A new study found that those who plot out their workouts in a daily planner are the most active.

By Zee Krstic
September 23, 2019

Are you the kind of person who likes to keep a tight schedule of everything you do in a day, including snack breaks and coffee runs? Good news: Your precise approach to creating a routine is naturally aiding you in getting to the gym on a regular basis, per new research from teams at the University of Oregon. For those who are trying to start a new fitness routine, however, putting your plans on paper could help you find the motivation you didn't know you had. 

In a study published in the journal Psychological Science this month, researchers studied a specific trait called "planfulness" and how it related to how often people actually worked out. Using data generated by 282 participants over the course of 20 weeks, scientists tracked how many times these people checked into a campus recreation center; then, they measured their planfulness through self-reported surveys that included statements around strict schedule– and plan-keeping.
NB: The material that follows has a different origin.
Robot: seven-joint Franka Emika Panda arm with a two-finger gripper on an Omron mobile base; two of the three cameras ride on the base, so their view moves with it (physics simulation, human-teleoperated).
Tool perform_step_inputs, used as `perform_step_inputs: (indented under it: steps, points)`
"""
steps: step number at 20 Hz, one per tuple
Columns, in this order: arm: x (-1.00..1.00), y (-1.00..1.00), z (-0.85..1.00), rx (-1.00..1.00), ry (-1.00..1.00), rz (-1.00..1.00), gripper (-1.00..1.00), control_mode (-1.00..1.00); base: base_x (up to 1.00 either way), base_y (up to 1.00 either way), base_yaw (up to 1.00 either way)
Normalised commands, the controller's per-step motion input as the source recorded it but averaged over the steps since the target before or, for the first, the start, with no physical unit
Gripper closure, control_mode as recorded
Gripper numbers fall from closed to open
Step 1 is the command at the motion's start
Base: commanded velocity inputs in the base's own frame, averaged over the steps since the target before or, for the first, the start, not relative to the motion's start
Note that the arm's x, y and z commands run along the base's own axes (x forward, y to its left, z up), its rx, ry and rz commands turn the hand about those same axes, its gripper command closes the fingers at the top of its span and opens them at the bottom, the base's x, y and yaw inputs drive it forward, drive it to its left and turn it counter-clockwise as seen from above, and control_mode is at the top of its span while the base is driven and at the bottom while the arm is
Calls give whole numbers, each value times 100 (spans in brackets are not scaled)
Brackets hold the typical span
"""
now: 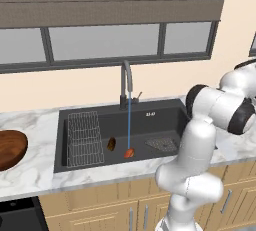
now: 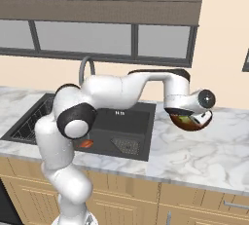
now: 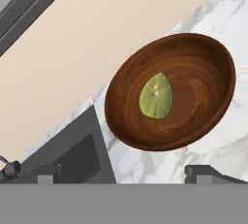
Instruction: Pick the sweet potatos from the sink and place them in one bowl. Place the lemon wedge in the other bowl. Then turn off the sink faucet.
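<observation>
The lemon wedge (image 3: 156, 95) lies inside the right wooden bowl (image 3: 203, 68) on the marble worktop (image 2: 204, 156), with the gripper (image 3: 126, 173) above it, fingers apart and empty. Both sweet potatos, brown (image 1: 111, 144) and orange (image 1: 129, 152), wait in the sink (image 1: 160, 117). I judge the arm should rise straight before swinging left, avoiding the faucet (image 1: 126, 82).

Arm's stretched out to its right, elbow bent high, wrist turned down. The claw (image 2: 194, 121) hangs low at the far end, fingertips (image 3: 201, 172) spread wide, nothing between them.
</observation>
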Motion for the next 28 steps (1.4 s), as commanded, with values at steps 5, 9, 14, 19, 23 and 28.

Participants were also asked to share their exercise plans with the researchers.

Related: This Is a Simple Way to Make Your Workout Feel Much Easier, According to Research

Those who scored higher-than-average planfulness points on the survey actually went to the gym significantly more than those who didn't fit into the "planner" profile. And the results didn't change on how much "planning" someone actually did—regardless if you use a paper binder or a phone's scheduling assistant, keeping any kind of schedule had the same effect. Simply choosing to plan your work out in advance may be the key to actually hitting the gym and sticking with it to create a new routine altogether.

"This work is broadly informative for those who are curious about how people pursue health goals, including their own patterns of thought around goals," Rita M. Ludwig, the study's lead researcher, said in a news release. "Clinicians might find it helpful in understanding how their patients tend to think about goals and whether person-to-person differences in such thinkings are related to outcomes."